Goal of the exercise
All lines in the data that hold the word "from" need copying.

Information provided
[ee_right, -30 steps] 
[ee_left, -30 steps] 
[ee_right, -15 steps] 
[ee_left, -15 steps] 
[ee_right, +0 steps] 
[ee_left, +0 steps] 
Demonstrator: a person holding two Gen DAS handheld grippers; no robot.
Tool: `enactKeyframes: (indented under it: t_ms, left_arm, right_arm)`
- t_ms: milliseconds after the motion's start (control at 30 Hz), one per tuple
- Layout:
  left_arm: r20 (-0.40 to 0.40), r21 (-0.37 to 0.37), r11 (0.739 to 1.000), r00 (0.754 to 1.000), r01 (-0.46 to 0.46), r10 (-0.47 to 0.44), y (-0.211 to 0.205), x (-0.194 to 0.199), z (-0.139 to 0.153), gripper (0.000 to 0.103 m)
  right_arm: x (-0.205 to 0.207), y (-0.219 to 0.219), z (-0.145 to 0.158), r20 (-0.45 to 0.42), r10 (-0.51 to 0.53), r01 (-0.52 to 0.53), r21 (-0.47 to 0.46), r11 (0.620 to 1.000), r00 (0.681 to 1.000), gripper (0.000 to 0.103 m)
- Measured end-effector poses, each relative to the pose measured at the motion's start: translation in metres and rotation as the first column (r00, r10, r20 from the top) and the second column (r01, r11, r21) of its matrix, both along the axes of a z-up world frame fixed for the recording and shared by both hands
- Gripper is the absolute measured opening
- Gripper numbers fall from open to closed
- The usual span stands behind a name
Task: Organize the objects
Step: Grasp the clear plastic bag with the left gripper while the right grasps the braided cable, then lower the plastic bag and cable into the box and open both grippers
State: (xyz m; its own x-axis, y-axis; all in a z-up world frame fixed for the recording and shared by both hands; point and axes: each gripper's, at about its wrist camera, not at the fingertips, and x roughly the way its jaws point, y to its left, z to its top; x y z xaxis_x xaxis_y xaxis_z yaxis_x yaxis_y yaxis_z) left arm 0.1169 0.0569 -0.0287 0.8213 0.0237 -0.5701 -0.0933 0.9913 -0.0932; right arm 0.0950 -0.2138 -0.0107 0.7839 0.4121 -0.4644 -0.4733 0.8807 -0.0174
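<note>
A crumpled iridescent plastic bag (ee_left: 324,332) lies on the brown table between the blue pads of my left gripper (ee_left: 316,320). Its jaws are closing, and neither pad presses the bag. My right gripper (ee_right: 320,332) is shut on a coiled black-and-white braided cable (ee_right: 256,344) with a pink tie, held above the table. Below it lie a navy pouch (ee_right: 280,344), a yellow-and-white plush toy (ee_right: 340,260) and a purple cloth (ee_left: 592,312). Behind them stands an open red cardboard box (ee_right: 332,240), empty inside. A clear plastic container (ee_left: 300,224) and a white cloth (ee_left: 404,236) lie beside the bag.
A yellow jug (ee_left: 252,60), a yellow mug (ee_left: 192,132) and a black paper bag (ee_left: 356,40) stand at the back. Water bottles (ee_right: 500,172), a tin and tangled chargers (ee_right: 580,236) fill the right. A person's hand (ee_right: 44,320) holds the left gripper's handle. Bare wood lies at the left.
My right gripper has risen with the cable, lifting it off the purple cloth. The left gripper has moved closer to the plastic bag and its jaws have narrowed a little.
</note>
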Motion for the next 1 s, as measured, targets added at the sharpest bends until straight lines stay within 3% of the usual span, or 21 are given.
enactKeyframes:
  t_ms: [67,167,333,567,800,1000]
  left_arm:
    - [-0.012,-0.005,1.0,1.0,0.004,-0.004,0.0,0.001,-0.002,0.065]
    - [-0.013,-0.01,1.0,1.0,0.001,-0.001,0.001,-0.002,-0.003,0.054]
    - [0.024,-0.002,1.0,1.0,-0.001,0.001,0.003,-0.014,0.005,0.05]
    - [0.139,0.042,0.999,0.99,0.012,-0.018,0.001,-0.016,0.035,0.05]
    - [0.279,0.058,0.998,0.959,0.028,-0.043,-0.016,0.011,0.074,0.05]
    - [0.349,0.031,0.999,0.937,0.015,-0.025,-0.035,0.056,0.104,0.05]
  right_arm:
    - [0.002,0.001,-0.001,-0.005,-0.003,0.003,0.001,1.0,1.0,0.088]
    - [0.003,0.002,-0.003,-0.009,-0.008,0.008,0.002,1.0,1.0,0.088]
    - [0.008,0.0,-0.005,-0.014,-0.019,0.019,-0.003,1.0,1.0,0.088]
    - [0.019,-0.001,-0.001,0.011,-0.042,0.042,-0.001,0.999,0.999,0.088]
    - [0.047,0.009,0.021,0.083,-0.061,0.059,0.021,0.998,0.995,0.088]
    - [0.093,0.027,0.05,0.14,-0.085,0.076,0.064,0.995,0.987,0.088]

Answer to this task
- Measured end-effector poses, each relative to the pose measured at the motion's start: translation in metres and rotation as the first column (r00, r10, r20 from the top) and the second column (r01, r11, r21) of its matrix, both along the axes of a z-up world frame fixed for the recording and shared by both hands
- Gripper numbers fall from open to closed

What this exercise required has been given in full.